◆ Source material:
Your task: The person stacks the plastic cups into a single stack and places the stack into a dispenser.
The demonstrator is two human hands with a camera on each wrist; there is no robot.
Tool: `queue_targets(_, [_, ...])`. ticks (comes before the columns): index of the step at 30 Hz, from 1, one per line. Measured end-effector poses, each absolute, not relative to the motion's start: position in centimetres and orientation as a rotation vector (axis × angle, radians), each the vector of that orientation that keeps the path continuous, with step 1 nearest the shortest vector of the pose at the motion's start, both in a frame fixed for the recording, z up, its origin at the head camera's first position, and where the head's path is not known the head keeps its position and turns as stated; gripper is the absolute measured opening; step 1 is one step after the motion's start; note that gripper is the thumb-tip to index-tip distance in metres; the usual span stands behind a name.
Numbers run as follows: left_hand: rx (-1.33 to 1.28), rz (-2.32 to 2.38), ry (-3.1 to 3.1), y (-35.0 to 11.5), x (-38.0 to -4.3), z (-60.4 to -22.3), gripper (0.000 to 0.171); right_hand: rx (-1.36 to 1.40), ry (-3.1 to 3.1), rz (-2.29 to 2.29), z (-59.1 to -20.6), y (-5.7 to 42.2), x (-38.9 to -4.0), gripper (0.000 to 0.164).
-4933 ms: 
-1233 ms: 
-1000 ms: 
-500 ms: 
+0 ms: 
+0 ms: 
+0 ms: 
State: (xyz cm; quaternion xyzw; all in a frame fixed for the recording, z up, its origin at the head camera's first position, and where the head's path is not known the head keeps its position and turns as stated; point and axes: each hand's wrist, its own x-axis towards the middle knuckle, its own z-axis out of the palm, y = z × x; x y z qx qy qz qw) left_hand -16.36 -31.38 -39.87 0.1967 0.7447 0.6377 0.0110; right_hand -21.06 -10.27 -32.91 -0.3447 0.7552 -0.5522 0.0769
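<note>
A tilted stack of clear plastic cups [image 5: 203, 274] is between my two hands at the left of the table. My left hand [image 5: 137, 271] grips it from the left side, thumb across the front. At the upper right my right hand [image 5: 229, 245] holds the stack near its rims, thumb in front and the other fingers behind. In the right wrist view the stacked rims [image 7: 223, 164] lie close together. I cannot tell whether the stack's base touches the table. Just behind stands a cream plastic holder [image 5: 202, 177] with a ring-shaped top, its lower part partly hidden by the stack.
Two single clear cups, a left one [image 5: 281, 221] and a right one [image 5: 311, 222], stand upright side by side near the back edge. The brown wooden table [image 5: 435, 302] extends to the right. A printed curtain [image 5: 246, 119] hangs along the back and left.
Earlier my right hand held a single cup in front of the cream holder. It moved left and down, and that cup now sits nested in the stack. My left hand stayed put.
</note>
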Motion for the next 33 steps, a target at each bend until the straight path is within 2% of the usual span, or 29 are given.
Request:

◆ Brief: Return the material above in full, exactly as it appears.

◆ Written response:
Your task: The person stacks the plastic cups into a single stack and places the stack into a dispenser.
The demonstrator is two human hands with a camera on each wrist; there is no robot.
Tool: `queue_targets(_, [_, ...])`. ticks (comes before the columns): index of the step at 30 Hz, from 1, one per line. Measured end-effector poses, each absolute, not relative to the motion's start: position in centimetres and orientation as a rotation vector (axis × angle, radians), each the vector of that orientation that keeps the path continuous, with step 1 nearest the shortest vector of the pose at the motion's start, both in a frame fixed for the recording, z up, its origin at the head camera's first position, and where the head's path is not known the head keeps its position and turns as stated; gripper is the absolute measured opening; step 1 is one step after the motion's start; note that gripper is the thumb-tip to index-tip distance in metres; the usual span stands behind a name.
Numbers run as follows: left_hand: rx (-1.33 to 1.28), rz (-2.32 to 2.38), ry (-3.1 to 3.1), y (-35.0 to 11.5), x (-38.0 to -4.3), z (-60.4 to -22.3), gripper (0.000 to 0.171); right_hand: rx (-1.36 to 1.40), ry (-3.1 to 3.1), rz (-2.29 to 2.29), z (-59.1 to -20.6), y (-5.7 to 42.2), x (-38.9 to -4.0), gripper (0.000 to 0.164).
-4933 ms: 
-1233 ms: 
-1000 ms: 
-500 ms: 
+0 ms: 
+0 ms: 
+0 ms: 
State: (xyz cm; quaternion xyzw; all in a frame fixed for the recording, z up, its origin at the head camera's first position, and where the head's path is not known the head keeps its position and turns as stated; point and axes: each hand's wrist, its own x-axis towards the middle knuckle, its own z-axis out of the palm, y = z × x; x y z qx qy qz qw) left_hand -16.36 -31.38 -39.87 0.1967 0.7447 0.6377 0.0110; right_hand -21.06 -10.27 -32.91 -0.3447 0.7552 -0.5522 0.0769
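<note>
A tilted stack of clear plastic cups [image 5: 203, 274] is between my two hands at the left of the table. My left hand [image 5: 137, 271] grips it from the left side, thumb across the front. At the upper right my right hand [image 5: 229, 245] holds the stack near its rims, thumb in front and the other fingers behind. In the right wrist view the stacked rims [image 7: 223, 164] lie close together. I cannot tell whether the stack's base touches the table. Just behind stands a cream plastic holder [image 5: 202, 177] with a ring-shaped top, its lower part partly hidden by the stack.
Two single clear cups, a left one [image 5: 281, 221] and a right one [image 5: 311, 222], stand upright side by side near the back edge. The brown wooden table [image 5: 435, 302] extends to the right. A printed curtain [image 5: 246, 119] hangs along the back and left.
Earlier my right hand held a single cup in front of the cream holder. It moved left and down, and that cup now sits nested in the stack. My left hand stayed put.
</note>
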Motion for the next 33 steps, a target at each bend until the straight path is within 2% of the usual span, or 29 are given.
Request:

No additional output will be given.